By Leonid Bershidsky Bloomberg View

Published May 8, 2017

The pros and cons of an android-powered world

This year, Android is donning the crown of the world's No. 1 operating system, both in terms of the number of devices that use it and the revenue its ecosystem generates. As an Android user, I don't really mind -- but there are ominous aspects to its growing dominance and a possibility that better technology may not get the recognition it deserves.

StatCounter, the web analytics company, reports that Android devices accounted for 37.93 percent of global internet traffic, just ahead of Windows' 37.91 percent. That's remarkable, considering that most people use some version of Windows on computers at work. Given the mobile operating system's momentum as people spend more time on their phones, the scale will soon tip further in Android's favor.

On the revenue side, Apple's mobile operating system, iOS, has long been the dominant moneymaker. AppAnnie, a firm that keeps tabs on the app economy, predicts, however, that it will be displaced by Android this year. While Apple's App Store will still collect almost twice as much revenue as the Google Play store, owned by Google's parent Alphabet Inc., third-party Android app stores will make sure that the Google operating system tops iOS.

Alphabet doesn't say how much it's making from Android, nor does Apple break out the App Store in its financial reports. Last year, Oracle, which sued Google for copyright infringement, disclosed a number in court: It claimed the Android revenue reached $33 billion between 2008 and 2015.

There is no comparable number for Apple, but Android has a certain business model advantage: Part of the revenue comes from Google's main business -- ads shown to users in the Google apps that come with Android.

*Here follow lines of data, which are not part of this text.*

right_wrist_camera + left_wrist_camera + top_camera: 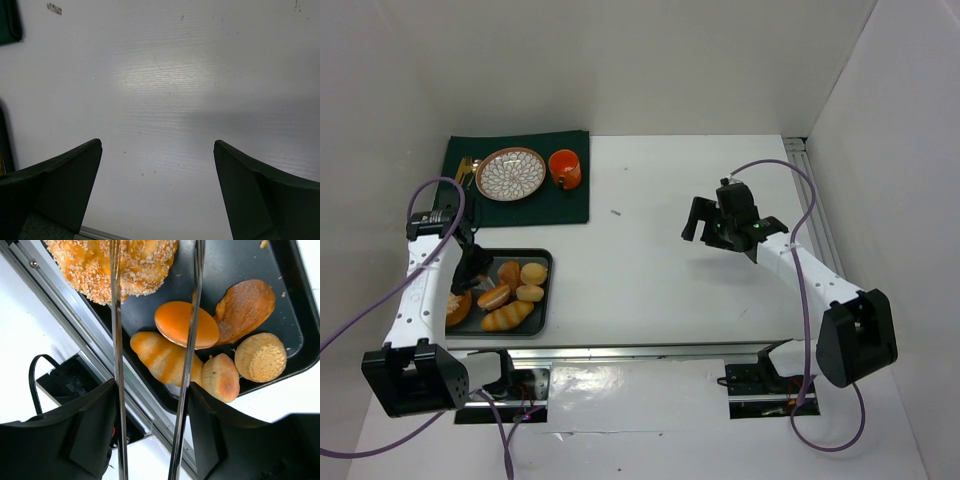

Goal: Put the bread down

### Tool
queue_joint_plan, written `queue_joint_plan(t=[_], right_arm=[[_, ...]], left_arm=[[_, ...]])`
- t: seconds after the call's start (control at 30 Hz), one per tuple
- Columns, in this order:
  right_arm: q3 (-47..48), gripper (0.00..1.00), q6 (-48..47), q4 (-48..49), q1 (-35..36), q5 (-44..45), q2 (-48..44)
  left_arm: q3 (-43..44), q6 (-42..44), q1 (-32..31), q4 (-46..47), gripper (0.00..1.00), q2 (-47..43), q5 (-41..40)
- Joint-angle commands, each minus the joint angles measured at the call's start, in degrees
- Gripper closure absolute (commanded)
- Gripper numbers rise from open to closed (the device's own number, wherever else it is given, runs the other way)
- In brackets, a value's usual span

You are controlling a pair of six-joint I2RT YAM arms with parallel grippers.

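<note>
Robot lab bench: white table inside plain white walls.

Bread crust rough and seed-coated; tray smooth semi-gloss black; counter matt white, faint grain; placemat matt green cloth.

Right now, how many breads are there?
6, all on the black tray: large seeded golden bun, left end; flat brown pastry, back; smooth orange oval bun, middle; striped long loaf, front; browned small bun and crumb-topped small bun, right end. None seems hidden.
</note>
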Motion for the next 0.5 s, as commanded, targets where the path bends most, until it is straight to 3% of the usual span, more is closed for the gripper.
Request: queue_joint_plan(t=[0.0, 0.17, 0.3, 0.33, 0.4, 0.47], right_arm=[[1.9, 0.0, -0.8, 1.8, -0.4, -0.6, 0.6], [1.3, 0.0, -0.8, 2.3, -0.4, -0.6, 0.7], [1.3, 0.0, -0.8, 2.3, -0.4, -1.1, 1.2], [1.3, 0.0, -0.8, 2.3, -0.4, -1.1, 1.2], [1.3, 0.0, -0.8, 2.3, -0.4, -1.1, 1.2], [1.3, 0.0, -0.8, 2.3, -0.4, -1.1, 1.7]], left_arm=[[-0.8, 1.3, 0.9, 2.0, 0.33, -0.7, 0.5], [-2.0, 1.3, 1.4, 3.1, 0.47, -0.7, -0.1], [1.0, 2.3, 1.4, 3.1, 0.7, -0.1, -0.1], [2.5, 3.4, 1.4, 3.1, 0.84, -0.1, -0.1], [4.6, 7.0, 0.7, 3.9, 0.98, -0.1, -0.1], [9.1, 8.2, 0.0, 3.9, 1.0, -0.1, -1.6]])
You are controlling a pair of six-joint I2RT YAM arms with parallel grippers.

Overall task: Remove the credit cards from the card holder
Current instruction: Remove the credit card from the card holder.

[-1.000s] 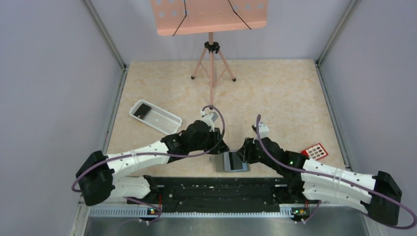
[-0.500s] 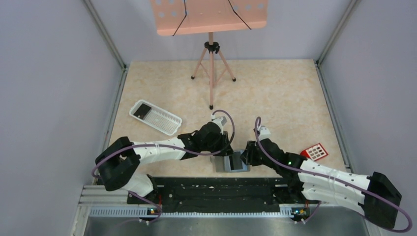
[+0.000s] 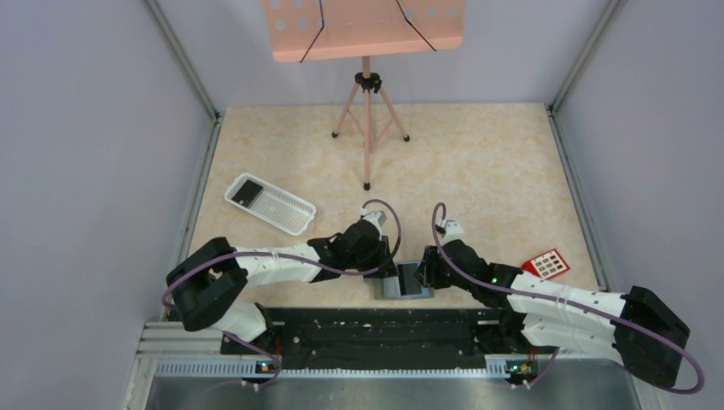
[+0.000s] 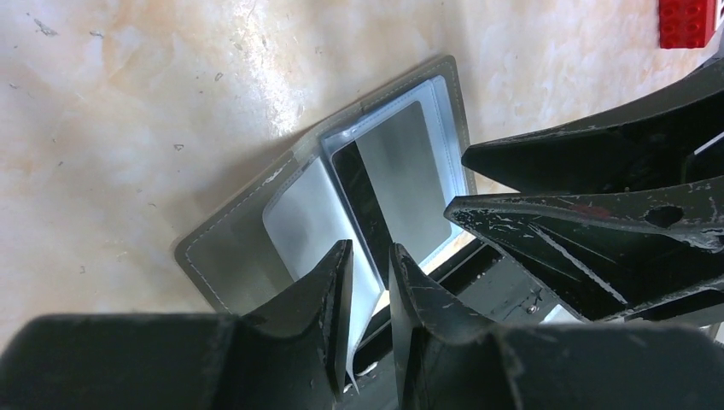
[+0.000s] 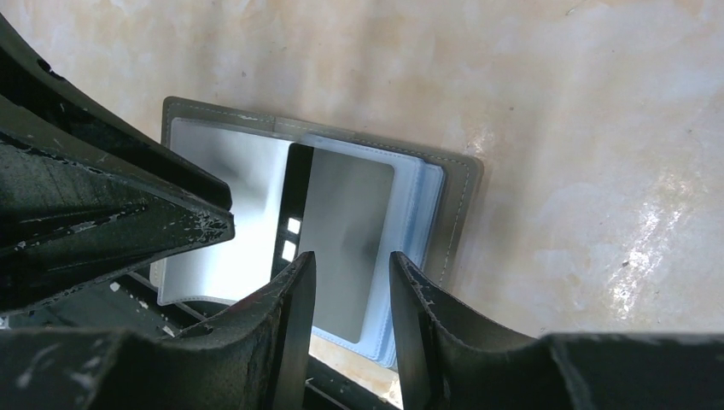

That revenue stream, which Apple doesn't have, may well compensate for Alphabet's lack of control over the third-party stores.

Android is the ugly duckling of the operating-system world. It's technically open-source and free to use, so device makers like to tweak it. That creates chaos and often lowers the quality of the user experience, which advanced users try to fix by messing with the system themselves. Because of the variety of Android flavors and hardware on which the system runs, updates are intermittent for most users -- those who don't own a Google-branded or co-branded device.

Though the general interface design has approved in recent years, it can sometimes feel raw and less convenient than that of Apple's sleek iOS. Many, including myself, like Android because it can be an exciting set of building blocks for a little boy (or girl).

That it's winning the operating system race is exciting to those who, like me, have argued that the open-source approach is the most progressive. Besides, Alphabet's push to turn phones into virtual reality devices is an interesting vision for the future of a gadget that's getting harder and harder to improve. But Android's emerging dominance is also worrying for two reasons.

One is privacy. The reason Android is free is that Google, Alphabet's main unit, is an advertising company that collects lots of data about users. Given the erosion of privacy protections, I'm not sure Google is the platform on which I'd like to do most of my personal computing.

The other problem with Android's ascendancy is that it's not a good operating system for desktops and laptops.

The three major operating-system makers -- Apple, Alphabet and Microsoft -- have chosen distinct approaches to handling different kinds of devices.

Apple creates a separate system for every device category -- the MacOS for laptops and desktops, the iOS for phones and tablets, and separate systems for wearables and set-top boxes.

Alphabet is trying to make a mobile system usable on devices equipped with a hardware keyboard. Android apps run on Chromebooks, and Samsung's latest Galaxy S8 smartphone can be turned into a desktop machine by using a special dock. But many of the apps run in phone size in the middle of a big screen, and many desktop apps to which Windows and Mac users are accustomed are not available for Android. It's an irritating compromise.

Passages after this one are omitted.